╭─ Information provided

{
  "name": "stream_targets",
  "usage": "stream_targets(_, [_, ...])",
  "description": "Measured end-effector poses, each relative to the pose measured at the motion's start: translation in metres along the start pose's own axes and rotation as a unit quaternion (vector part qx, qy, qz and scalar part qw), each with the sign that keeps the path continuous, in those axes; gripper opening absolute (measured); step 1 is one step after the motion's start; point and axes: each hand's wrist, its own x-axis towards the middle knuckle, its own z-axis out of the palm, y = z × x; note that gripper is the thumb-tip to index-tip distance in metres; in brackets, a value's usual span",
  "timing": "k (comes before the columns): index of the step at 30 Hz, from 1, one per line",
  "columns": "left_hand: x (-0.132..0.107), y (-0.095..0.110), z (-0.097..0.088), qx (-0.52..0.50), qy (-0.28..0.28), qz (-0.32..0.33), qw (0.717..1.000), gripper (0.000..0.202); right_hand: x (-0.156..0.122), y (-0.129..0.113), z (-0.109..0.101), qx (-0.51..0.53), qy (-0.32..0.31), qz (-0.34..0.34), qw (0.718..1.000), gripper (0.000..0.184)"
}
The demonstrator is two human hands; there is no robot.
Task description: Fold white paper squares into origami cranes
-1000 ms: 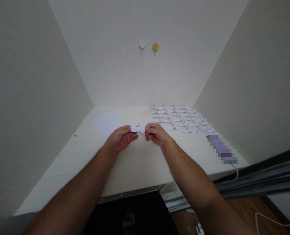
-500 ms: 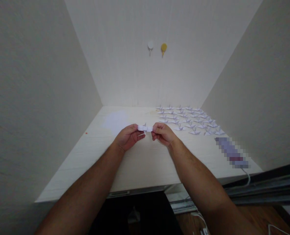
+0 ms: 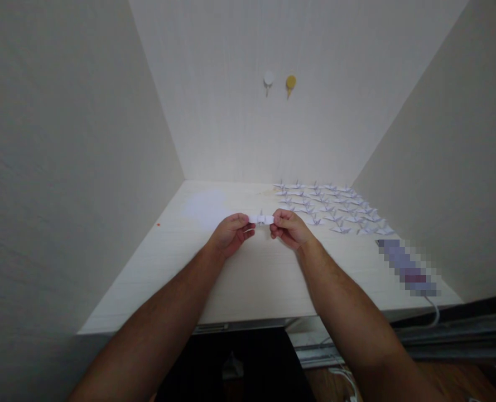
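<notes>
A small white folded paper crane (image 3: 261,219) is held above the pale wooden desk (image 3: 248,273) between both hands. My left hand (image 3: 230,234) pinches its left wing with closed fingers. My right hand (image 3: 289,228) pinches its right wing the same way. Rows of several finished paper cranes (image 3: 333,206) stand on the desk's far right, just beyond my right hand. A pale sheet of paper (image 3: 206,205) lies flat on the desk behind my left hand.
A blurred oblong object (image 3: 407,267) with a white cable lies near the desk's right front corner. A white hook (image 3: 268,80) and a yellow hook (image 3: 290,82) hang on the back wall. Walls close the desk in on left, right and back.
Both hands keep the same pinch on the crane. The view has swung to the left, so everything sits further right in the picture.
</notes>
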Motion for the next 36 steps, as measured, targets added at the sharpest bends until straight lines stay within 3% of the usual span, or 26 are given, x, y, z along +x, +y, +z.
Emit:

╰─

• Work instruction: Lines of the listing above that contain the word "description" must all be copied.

• Your response:
  "description": "Measured end-effector poses, each relative to the pose measured at the motion's start: translation in metres along the start pose's own axes and rotation as a unit quaternion (vector part qx, qy, qz and scalar part qw), each with the sign that keeps the path continuous, in those axes; gripper opening absolute (measured); step 1 is one step after the motion's start; point and axes: each hand's wrist, its own x-axis towards the middle knuckle, its own z-axis out of the palm, y = z × x; note that gripper is the thumb-tip to index-tip distance in metres; in brackets, a value's usual span",
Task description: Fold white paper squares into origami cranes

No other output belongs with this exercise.